What are inclusive preferences?
What you prefer, including things like "but I want them to get what they want too!"
And is that the definition we have given the word "rational" here? Because I know for a fact that there are a few other definitions out there, for "rational" and for "rationalism".
Basically, yes. If you are talking about making rational decisions it means making a decision that best achieves the assumed goal. It doesn't mean making a decision that conforms to any set of cultural norms.
Anyway, if the little I understood of Timeless Decision Theory is right, isn't "a rule that everyone would like everyone else to follow" rational?
No, not at all. There does happen to be a small set of problems in which TDT agents will cooperate with each other while cruder agents will not but that cooperation gets no special privilege. It does whatever is going to win.
This is not a thesis post, it's an open-question, discussion-provoking post. That's why I'm posting it as Discussion, since this is what appears to serve the function of forum on this site. I am not looking for ratings, but for answers. With everyone's collaboration, they should present themselves, at least in outline. Please don't hesitate to point it out if you think i have completely misunderstood the purpose of the Discussion section and if I should refrain from this sort of posting in the future.
So, here is a summary of the rules the book proposes. Here is a little more expanded text.
To be honest, my first reaction to reading this was visceral rejection ("Preposterous! Try to act by those rules and you'll be labeled a psychopath, people will know not to trust you or deal with you."). The second was consternated acceptance ("But people do seem to behave in the way this book suggests... wouldn't it be better to adapt to a reality we have no power to change?"). This is the result of the third approximation: confused questioning.
The question I'd like to ask is this: are they rational? As in, would everyone's lives improve or worsen from following this? Unlike riches and actual achievements, competition for power does seem to be a Zero Sum Game, at least in a society that isn't expanding (demographically or by conquest or otherwise). Not only that, it appears to be a resource-intensive game, one that even gets in the way of doing actual work.
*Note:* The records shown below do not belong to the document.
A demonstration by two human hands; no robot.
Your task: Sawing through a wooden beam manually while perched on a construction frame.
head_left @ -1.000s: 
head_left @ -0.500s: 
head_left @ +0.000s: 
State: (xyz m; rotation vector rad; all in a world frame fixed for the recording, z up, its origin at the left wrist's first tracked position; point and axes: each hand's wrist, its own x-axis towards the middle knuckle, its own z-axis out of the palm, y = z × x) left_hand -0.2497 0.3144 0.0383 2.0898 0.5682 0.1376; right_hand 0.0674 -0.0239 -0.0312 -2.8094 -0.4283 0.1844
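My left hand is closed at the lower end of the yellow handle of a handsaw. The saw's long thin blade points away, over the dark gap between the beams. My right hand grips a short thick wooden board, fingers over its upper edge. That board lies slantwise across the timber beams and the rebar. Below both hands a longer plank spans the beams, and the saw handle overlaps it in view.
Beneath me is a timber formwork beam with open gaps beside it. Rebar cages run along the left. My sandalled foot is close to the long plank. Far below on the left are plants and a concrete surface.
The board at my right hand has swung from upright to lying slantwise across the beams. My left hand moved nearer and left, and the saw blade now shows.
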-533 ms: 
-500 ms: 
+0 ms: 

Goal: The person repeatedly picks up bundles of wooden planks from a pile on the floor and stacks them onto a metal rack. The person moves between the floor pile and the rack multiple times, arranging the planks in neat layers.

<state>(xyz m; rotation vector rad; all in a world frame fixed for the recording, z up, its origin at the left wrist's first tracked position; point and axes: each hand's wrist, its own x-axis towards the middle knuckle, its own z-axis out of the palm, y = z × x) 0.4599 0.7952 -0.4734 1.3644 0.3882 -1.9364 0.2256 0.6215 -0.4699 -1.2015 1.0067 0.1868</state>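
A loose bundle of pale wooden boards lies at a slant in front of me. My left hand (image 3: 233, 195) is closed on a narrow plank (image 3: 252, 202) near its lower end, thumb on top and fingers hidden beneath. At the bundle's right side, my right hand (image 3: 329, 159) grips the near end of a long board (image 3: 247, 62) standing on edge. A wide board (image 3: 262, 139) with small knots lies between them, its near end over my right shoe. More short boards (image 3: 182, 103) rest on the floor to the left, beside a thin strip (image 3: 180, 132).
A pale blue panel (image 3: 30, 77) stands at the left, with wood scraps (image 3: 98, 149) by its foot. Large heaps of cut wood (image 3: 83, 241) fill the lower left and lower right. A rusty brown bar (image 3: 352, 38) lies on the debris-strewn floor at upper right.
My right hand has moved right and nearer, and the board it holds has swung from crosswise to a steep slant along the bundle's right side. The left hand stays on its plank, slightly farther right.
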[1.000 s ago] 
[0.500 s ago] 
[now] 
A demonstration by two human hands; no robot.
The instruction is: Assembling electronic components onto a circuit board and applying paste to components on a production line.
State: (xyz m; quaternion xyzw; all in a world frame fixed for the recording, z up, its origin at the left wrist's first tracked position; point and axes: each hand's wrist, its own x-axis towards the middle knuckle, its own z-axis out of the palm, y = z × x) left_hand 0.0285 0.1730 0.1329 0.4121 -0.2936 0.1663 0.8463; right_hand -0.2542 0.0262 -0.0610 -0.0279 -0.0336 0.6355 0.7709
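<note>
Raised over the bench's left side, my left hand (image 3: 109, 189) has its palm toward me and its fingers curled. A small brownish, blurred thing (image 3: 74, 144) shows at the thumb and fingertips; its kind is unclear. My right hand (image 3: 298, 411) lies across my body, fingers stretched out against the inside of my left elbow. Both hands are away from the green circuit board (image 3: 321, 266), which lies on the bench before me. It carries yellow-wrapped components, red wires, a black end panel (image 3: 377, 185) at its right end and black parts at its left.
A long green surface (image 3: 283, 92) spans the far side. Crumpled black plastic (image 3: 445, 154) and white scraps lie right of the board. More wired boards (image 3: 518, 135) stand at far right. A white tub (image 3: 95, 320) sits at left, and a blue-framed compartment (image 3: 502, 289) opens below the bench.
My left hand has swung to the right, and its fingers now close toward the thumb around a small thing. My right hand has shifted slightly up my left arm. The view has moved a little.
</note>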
What is remarkable is that, when I think of my experiences in hindsight, Real Life does appear to work this way, and these would explain many behaviors people demonstrate that are out of synch with what they profess. This is especially egregious if you compare it with fiction, in which such behavior isn't used except by the most magnificent bastards, and even then it is portrayed as extremely questionable, and common moral philosophy, that seems to preach the opposite.
However, everything seems to indicate that this is definitely not the optimum way for things to work, in a utilitarian sense. If everyone followed the rules of this book, would we ever get anything done?
So should these social, anti-productive tendencies, be fought with education, or should they be embraced? Is there a way to harness them into a motivation for productive work, the way Capitalism advocates harnessing human greed?¹
1.Remarkably enough, lust for power can and does get in the way of greed for riches and even welfare. As does pride in scrupulous, principled, but materialistically impoverishing behavior.